Task 4 - Execution overheads - part one

In the prac kit you will find a translation SIEVE1.PVM of a cut down version of a prime-counting program SIEVE.PAV based on last week's exercises (the source code is also there, but is not printed here to save paper).

Run SIEVE1.PVM through both versions of the assemblers and obtain timings for a suitable upper limit (say 4000) and number of iterations (say 100) for the combinations:

Hint: The lab computers are very fast. You may have to alter those suggestions quite a bit to produce measurably distinct timings. Do this simply by changing the appropriate constants in the PVM file before you assemble it

Comment on the results. Are they what you expect? If not, why not?

Task 5 - We can always improve, while still keeping it simple

Start off by considering the following masterpiece of a Parva program (COUNT0.PAV)

  void main() {
  // Read a list of positive numbers and determine the frequency
  // of occurrence of each
  // P.D. Terry, Rhodes University, 2016
    const
      limit = 2000;
    int
      item;                             // data item
    int[]
      count = new int[limit];           // the number of times each appears
    int i = 0;                          // loop to clear counts
    while (i < limit) {
      count[i] = 0;
      i = i + 1;
    }
    read("First number? ", item);
    while (item > 0) {                  // terminate input with a result <= 0
      count[item] = count[item] + 1;    // increment appropriate count
      read("Next number (<= 0 stops) ", item);
    }
    i = 0;                              // loop to output numbers and counts
    while (i < limit) {
      if (count[i] > 0) write(i, count[i], "\n");
      i = i + 1;
    }
  }

You can compile this (PARVA COUNT0.PAV) at your leisure to make quite sure that it works.

Firstly, decide why it is not a masterpiece, but an awful program. If you can't see why, try running it - run it anyway, and see if you can break it. What happens? (By "break" I mean "can you run it with some sort of data that allows it to work, and then run it with some data that makes it bomb out?")

Secondly, produce a better version of the program (COUNT1.PAV). Keep it simple! There is no need to change much.
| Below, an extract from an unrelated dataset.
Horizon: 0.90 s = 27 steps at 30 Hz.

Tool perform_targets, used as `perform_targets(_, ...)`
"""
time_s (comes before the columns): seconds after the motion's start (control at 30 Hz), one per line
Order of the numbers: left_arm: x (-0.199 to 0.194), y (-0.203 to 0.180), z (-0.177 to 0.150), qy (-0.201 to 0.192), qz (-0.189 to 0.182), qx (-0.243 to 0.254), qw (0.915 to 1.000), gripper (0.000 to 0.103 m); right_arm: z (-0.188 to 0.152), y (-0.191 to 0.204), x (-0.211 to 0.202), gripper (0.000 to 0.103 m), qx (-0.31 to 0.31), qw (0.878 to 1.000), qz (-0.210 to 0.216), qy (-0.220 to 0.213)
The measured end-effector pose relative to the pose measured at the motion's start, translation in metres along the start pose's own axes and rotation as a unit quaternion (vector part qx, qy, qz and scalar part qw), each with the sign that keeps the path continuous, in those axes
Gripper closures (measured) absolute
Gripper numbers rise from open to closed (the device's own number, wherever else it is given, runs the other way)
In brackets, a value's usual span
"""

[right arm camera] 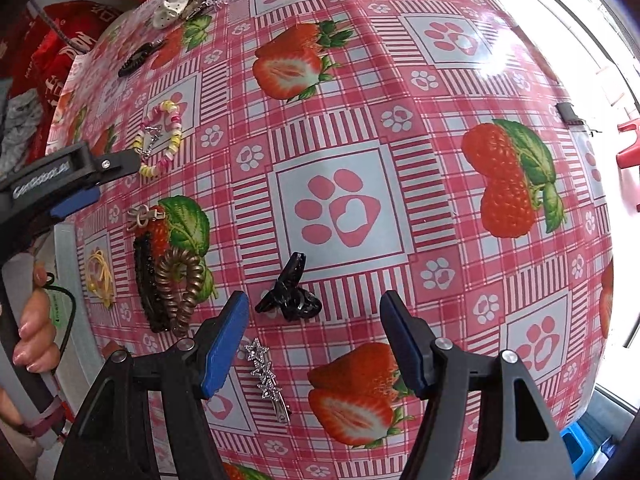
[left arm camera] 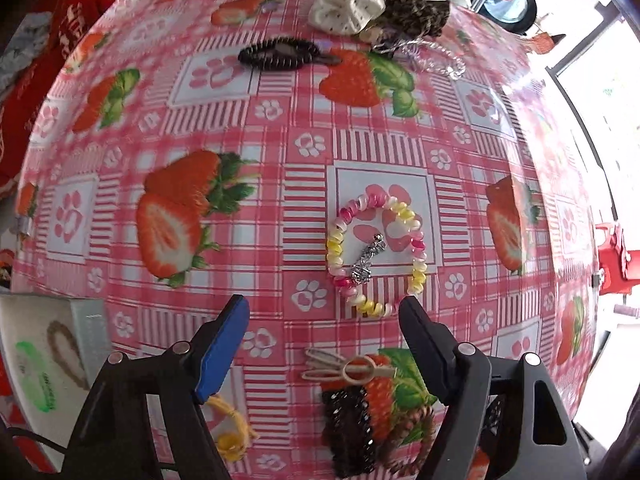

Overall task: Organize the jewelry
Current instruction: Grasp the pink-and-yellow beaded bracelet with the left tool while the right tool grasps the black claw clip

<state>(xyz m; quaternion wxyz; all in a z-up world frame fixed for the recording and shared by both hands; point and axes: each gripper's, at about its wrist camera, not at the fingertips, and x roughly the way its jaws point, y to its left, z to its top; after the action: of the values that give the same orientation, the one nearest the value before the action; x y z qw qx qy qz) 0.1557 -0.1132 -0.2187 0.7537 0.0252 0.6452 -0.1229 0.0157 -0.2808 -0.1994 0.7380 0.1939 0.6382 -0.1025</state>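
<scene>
- Lying on the strawberry tablecloth (left arm camera: 280,208), the pink and yellow coil bracelet (left arm camera: 376,256) with its silver charm (left arm camera: 366,260) serves as the landmark; it sits flat, just beyond the tips of the left gripper (left arm camera: 324,312)
- Left gripper: jaws stand wide apart with nothing between the pads; the bracelet's near edge lies just past the right-hand fingertip, not touching it as far as the left wrist view shows
- Only the left wrist view shows the white box (left arm camera: 52,344) off the bracelet's near left, with a green band and a tan loop inside, and the clear coil (left arm camera: 436,60) far beyond the bracelet
- Only the right wrist view shows the black claw clip (right arm camera: 290,296) and the sparkly star hair clip (right arm camera: 266,376) (both well apart from the bracelet), plus the person's hand (right arm camera: 34,320) on the left gripper's handle
- Right gripper (right arm camera: 314,340): jaws open, holding nothing; the claw clip lies just beyond the tips, nearer the blue pad, and the star clip lies between the jaws
- Both views show the white bow scrunchie (left arm camera: 348,4) and the black comb clip (left arm camera: 276,54) beyond the bracelet
</scene>
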Motion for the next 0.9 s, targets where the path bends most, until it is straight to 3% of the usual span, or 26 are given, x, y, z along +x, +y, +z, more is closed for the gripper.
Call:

Task 6 - Coding the hard way

Time to do some creative work at last. Task 6 is to produce an equivalent program to the Parva one (COUNT1.PAV), but written directly in the PVM stack-machine language (COUNT1.PVM). In other words, "hand compile" the Parva algorithm directly into the PVM machine language. You may find this a bit of a challenge, but it really is not too hard, just a little tedious, perhaps.

Health warning: if you get the logic of your program badly wrong, it may load happily, but then go beserk when you try to interpret it. You may discover that the interpreter is not so "user friendly" as all the encouraging remarks in the book might have led you to believe interpreters all to be. Later we may improve it quite a bit. (Of course, if your machine-code programs are correct you won't need to do so. As it has been said: "Any fool can write a translator for source programs that are 100% correct".)

The most tedious part of coding directly in PVM code is computing the destination addresses of the various branch instructions.

Hint: As a side effect of assembly, the ASM system writes a new file with a .COD extension showing what has been assembled and where in memory it has been stored. Study of a .COD listing will often give you a good idea of what the targets of branch instructions should have been.

---- The (suitably commented) COUNT.PVM file must be submitted for assessment.

Task 7 - Trapping overflow and other pitfalls

Several of the remaining tasks in this prac require you to examine the machine emulator to learn how it really works, and to extend it to improve some opcodes and to add others.

In the prac kit you will discover two programs deliberately designed to cause chaos. DIVZERO.PVM bravely tries to divide by zero, and MULTBIG.PVM embarks on a continued multiplication that soon goes out of range. Try assembling and interpreting them with both systems to watch disaster happen.

Now we can surely do better than that! Modify the interpreters (PVMPushPop.cs and PVMInLine.cs) so that they will anticipate division by zero or multiplicative overflow, and change the program status accordingly, so that users will be told the errors of their ways and not left wondering what has happened.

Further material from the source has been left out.